There are really two scenarios to deal with here: the release notes for the current release either are already in the NEWS file, or they are not. They are already there when you rebuild the distribution for a release, for example when you’ve found something wrong with it and fixed that. For a human, this is pretty simple to detect, but how does an Ant script know?

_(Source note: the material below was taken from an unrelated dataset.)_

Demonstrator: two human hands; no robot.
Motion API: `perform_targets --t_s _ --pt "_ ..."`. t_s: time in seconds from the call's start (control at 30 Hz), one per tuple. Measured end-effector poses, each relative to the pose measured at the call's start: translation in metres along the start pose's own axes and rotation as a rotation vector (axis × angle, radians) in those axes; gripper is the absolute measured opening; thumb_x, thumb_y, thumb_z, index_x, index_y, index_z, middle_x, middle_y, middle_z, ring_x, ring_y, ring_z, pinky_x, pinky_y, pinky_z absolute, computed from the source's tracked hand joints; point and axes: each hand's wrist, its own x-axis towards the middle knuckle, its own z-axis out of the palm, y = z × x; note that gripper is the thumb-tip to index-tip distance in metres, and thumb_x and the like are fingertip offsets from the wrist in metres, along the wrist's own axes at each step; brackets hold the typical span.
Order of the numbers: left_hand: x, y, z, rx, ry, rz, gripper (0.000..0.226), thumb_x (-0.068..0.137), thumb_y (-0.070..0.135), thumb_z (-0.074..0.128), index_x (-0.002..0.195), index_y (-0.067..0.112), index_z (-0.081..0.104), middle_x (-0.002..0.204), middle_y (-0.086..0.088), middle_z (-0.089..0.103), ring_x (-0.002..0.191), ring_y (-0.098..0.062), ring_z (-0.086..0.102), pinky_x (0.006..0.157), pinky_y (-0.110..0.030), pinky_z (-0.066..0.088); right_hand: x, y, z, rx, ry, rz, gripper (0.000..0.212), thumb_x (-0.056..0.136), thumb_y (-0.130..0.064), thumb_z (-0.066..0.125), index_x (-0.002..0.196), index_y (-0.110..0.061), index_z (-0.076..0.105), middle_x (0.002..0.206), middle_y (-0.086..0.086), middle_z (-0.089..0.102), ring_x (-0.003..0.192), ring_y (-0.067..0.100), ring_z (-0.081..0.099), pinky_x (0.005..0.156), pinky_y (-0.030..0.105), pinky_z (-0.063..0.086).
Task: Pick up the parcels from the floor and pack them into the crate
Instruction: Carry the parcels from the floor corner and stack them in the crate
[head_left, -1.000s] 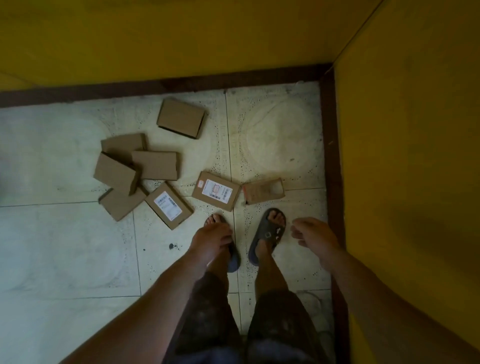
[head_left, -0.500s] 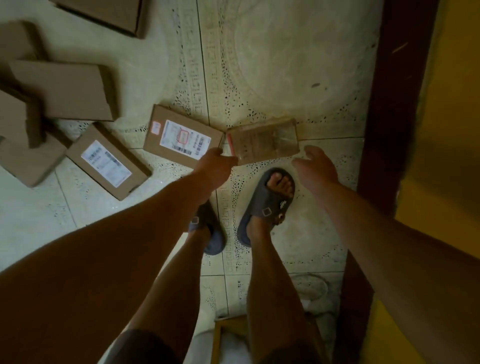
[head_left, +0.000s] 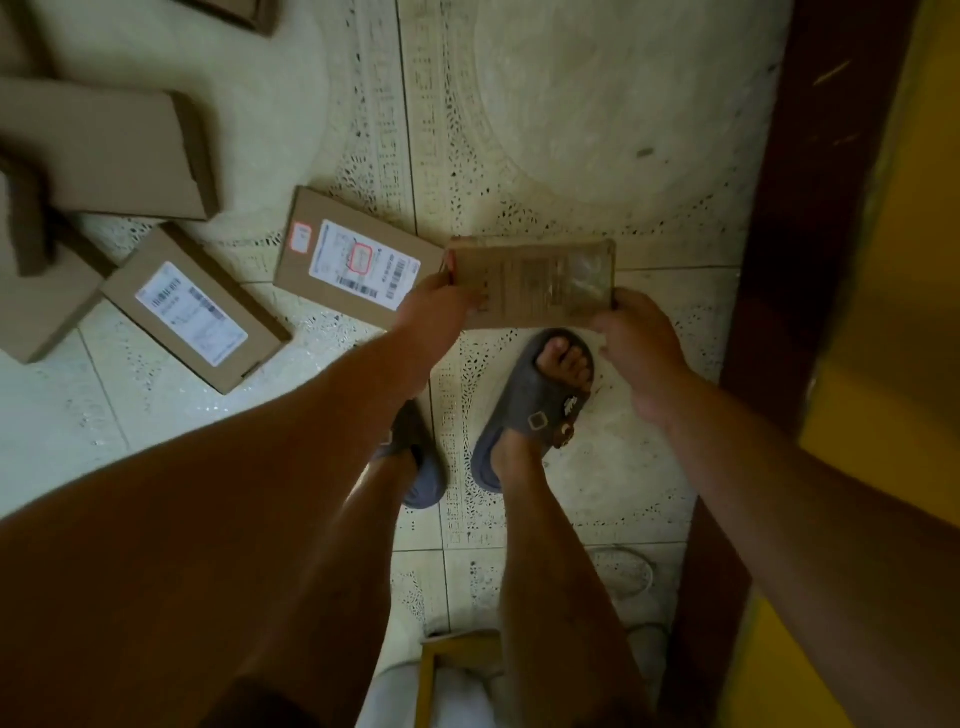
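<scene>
A flat brown parcel with a clear taped patch lies just past my toes, and both hands grip it. My left hand holds its left end and my right hand holds its right end. Whether it is off the floor I cannot tell. Directly to its left lies a labelled parcel with a red-stamped white label. Another labelled parcel rests further left. Plain brown parcels are piled at the far left. A yellowish crate edge shows between my legs at the bottom.
The floor is pale patterned tile. A dark brown skirting strip and a yellow wall close off the right side. My feet in grey sandals stand just behind the held parcel.
I have bent lower and closer to the floor. Both hands moved forward from open above the floor to the ends of the taped parcel and closed on it.
</scene>
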Motion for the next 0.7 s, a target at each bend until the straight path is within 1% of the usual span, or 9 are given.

Enter the Ant filter chain. This construct resembles a Unix pipe in that you can use it to feed output of one as input to the other. Here’s how I retrieve the version that is currently in the NEWS file:

<loadfile property="current.version"
    srcFile="${news.file}>
  <filterchain>
    <headfilter lines="1"/>
    <striplinebreaks>
    <tokenfilter>
      <replaceregex pattern="[a-zA-Z\s]*([1-9]+\.[0-9]+).*"
          replace="\1"/>          
      <replacestring from="." to="\."/>
    </tokenfilter>
    </striplinebreaks>
  </filterchain>
</loadfile>

The loadfile task loads the srcFile into the current.version property. But not just as is, no there is a filterchain applied first. The first item in the chain is headfilter, which works just like the Unix head command: in this case it gives the first line of the NEWS file. I don’t want a line, but a string, so next I remove the line ending with the striplinebreaks filter.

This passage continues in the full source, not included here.